● **Data block**
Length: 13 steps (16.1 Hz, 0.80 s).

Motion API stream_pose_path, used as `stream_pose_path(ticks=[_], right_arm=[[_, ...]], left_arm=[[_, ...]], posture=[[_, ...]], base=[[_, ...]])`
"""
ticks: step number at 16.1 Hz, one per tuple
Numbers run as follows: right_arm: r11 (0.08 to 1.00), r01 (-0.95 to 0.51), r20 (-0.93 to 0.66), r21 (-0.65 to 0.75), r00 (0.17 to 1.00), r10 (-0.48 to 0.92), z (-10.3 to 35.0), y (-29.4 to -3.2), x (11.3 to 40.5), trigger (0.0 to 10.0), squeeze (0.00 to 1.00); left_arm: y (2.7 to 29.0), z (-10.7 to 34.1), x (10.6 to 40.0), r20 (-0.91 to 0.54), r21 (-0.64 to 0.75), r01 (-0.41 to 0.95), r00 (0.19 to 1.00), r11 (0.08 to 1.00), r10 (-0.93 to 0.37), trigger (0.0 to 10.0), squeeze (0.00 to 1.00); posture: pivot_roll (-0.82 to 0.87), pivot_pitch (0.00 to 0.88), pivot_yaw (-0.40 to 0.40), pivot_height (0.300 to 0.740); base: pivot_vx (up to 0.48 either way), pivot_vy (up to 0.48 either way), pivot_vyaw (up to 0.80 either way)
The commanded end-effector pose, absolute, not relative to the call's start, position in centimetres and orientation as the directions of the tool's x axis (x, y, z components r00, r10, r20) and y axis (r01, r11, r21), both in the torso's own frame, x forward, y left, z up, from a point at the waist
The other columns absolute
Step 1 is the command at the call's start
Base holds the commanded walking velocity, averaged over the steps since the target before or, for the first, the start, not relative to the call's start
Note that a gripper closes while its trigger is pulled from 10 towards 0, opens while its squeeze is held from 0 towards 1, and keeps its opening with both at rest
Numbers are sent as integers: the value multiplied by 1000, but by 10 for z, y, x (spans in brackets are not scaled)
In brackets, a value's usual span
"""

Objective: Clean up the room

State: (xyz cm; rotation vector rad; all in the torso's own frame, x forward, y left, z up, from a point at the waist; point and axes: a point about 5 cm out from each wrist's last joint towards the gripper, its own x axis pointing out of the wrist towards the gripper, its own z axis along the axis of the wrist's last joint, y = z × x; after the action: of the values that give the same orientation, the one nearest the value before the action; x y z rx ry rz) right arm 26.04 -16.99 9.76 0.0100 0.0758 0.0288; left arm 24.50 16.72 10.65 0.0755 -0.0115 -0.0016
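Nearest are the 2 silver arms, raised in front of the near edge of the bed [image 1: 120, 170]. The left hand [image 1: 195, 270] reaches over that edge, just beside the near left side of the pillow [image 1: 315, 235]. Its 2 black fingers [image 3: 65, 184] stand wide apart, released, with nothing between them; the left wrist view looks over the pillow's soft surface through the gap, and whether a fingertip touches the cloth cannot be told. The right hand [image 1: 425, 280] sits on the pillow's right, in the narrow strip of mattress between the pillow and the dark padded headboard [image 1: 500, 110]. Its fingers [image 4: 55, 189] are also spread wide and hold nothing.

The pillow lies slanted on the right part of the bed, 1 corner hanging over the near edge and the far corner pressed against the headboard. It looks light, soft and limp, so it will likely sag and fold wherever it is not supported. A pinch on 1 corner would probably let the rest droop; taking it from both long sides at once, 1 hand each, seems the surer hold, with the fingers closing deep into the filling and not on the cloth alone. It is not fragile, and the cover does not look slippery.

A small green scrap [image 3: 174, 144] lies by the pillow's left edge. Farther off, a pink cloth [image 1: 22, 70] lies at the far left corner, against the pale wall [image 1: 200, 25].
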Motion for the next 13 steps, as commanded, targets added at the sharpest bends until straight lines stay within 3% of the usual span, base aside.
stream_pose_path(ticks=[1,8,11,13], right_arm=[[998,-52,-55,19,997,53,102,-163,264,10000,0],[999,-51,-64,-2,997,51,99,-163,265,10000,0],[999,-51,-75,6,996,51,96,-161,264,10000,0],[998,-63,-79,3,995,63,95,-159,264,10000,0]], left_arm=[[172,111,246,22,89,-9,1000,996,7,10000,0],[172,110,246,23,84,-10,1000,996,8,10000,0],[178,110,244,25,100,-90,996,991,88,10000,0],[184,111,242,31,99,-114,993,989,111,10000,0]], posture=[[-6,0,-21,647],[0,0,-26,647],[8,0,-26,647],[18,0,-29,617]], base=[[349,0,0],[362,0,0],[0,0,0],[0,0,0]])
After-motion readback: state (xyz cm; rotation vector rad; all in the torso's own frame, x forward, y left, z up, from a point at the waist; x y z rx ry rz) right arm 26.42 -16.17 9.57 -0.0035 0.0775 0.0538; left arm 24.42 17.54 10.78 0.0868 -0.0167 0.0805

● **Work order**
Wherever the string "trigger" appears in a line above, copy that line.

● **Answer to the exercise**
Numbers run as follows: right_arm: r11 (0.08 to 1.00), r01 (-0.95 to 0.51), r20 (-0.93 to 0.66), r21 (-0.65 to 0.75), r00 (0.17 to 1.00), r10 (-0.48 to 0.92), z (-10.3 to 35.0), y (-29.4 to -3.2), x (11.3 to 40.5), trigger (0.0 to 10.0), squeeze (0.00 to 1.00); left_arm: y (2.7 to 29.0), z (-10.7 to 34.1), x (10.6 to 40.0), r20 (-0.91 to 0.54), r21 (-0.64 to 0.75), r01 (-0.41 to 0.95), r00 (0.19 to 1.00), r11 (0.08 to 1.00), r10 (-0.93 to 0.37), trigger (0.0 to 10.0), squeeze (0.00 to 1.00); posture: pivot_roll (-0.82 to 0.87), pivot_pitch (0.00 to 0.88), pivot_yaw (-0.40 to 0.40), pivot_height (0.300 to 0.740); base: pivot_vx (up to 0.48 either way), pivot_vy (up to 0.48 either way), pivot_vyaw (up to 0.80 either way)
Note that a gripper closes while its trigger is pulled from 10 towards 0, opens while its squeeze is held from 0 towards 1, and keeps its opening with both at rest

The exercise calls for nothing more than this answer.